--- Data ---

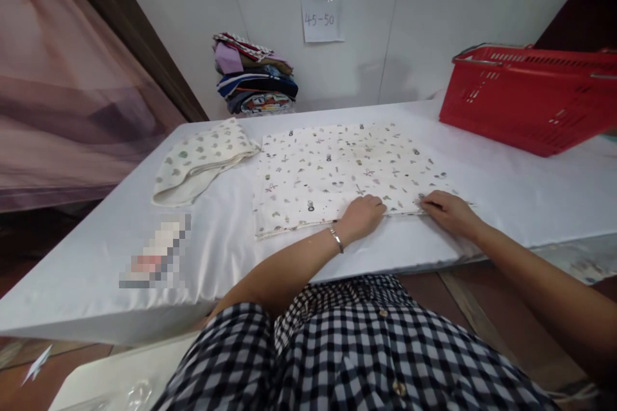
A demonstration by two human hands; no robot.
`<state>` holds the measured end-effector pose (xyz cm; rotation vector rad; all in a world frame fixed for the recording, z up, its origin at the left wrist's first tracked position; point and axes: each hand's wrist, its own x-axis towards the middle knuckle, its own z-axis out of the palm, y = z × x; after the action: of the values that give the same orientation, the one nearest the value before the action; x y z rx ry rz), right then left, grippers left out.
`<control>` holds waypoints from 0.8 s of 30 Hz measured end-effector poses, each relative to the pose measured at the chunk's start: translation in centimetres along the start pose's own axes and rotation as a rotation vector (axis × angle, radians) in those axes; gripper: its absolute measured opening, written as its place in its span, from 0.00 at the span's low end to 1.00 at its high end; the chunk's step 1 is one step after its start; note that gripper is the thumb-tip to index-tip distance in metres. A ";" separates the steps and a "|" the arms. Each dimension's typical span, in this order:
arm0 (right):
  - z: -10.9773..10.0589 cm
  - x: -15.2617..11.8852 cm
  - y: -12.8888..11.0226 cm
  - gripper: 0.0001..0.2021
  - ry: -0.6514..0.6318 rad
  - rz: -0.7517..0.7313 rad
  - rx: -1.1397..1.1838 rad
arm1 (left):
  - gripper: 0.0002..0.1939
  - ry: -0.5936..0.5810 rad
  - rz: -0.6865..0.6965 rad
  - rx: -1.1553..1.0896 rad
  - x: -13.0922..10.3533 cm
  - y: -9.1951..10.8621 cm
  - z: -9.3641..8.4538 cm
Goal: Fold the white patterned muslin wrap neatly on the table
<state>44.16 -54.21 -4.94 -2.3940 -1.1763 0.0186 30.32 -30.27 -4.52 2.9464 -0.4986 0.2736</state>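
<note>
A white cloth (pixel 328 170) with small printed figures lies flat in a folded rectangle in front of me. My left hand (pixel 364 217), with a silver bracelet at the wrist, is closed at the middle of the cloth's near edge, its fingertips curled out of sight. At the right part of the same edge, my right hand (pixel 450 210) pinches the cloth between thumb and fingers. Left of this cloth rests a second folded cloth (pixel 202 157), cream with a grey-green print, one end loosely rounded.
The white-covered table (pixel 212 257) carries a red shopping basket (pixel 511 103) at the back right. A stack of folded fabrics (pixel 258 80) stands against the wall. A blurred-out flat object (pixel 157 250) lies front left. Paper signs (pixel 322 19) hang on the wall.
</note>
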 end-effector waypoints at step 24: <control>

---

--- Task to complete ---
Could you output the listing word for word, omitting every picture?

--- Task output ---
A demonstration by two human hands; no robot.
`<state>` holds the measured end-effector pose (xyz cm; rotation vector rad; all in a world frame fixed for the recording, z up, its origin at the left wrist's first tracked position; point and axes: each hand's wrist, its own x-axis towards the middle knuckle, its own z-axis out of the palm, y = z × x; after the action: of the values that give the same orientation, the one nearest the value before the action; x y z rx ry rz), right then left, grippers left out.
`<control>` holds waypoints from 0.8 s of 30 Hz measured end-effector poses, each relative to the pose measured at the chunk's start: translation in centimetres along the start pose's own axes and rotation as a rotation vector (axis × angle, radians) in those axes; gripper: its absolute measured opening, written as its place in its span, from 0.00 at the span's low end to 1.00 at its high end; the chunk's step 1 is one step after its start; note that gripper is the thumb-tip to index-tip distance in metres. A ";" separates the steps and a "|" the arms. Each dimension's typical span, in this order:
arm0 (right):
  - z: -10.9773..10.0589 cm
  - x: -15.2617..11.8852 cm
  - y: -12.8888..11.0226 cm
  - gripper: 0.0001..0.2021
  - ry: -0.6514..0.6318 rad
  - rz: -0.7517..0.7313 rad
  - rx: -1.1397..1.1838 rad
arm1 (left):
  - gripper: 0.0002..0.1939
  - ry: -0.5936..0.5810 rad
  - rz: -0.6865..0.6965 rad
  - rx: -1.1553..1.0896 rad
  - x: -13.0922..10.3533 cm
  - y: -9.1951..10.8621 cm
  - z: -9.3641..8.4538 cm
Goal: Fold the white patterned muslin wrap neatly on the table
<state>44.16 -54.21 -4.94 -2.3940 -1.1763 0.0186 30.32 -30.27 -4.52 2.9464 -0.4986 0.2736</state>
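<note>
A white cloth (pixel 328 170) with small printed figures lies flat in a folded rectangle in front of me. My left hand (pixel 364 217), with a silver bracelet at the wrist, is closed at the middle of the cloth's near edge, its fingertips curled out of sight. At the right part of the same edge, my right hand (pixel 450 210) pinches the cloth between thumb and fingers. Left of this cloth rests a second folded cloth (pixel 202 157), cream with a grey-green print, one end loosely rounded.
The white-covered table (pixel 212 257) carries a red shopping basket (pixel 511 103) at the back right. A stack of folded fabrics (pixel 258 80) stands against the wall. A blurred-out flat object (pixel 157 250) lies front left. Paper signs (pixel 322 19) hang on the wall.
</note>
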 end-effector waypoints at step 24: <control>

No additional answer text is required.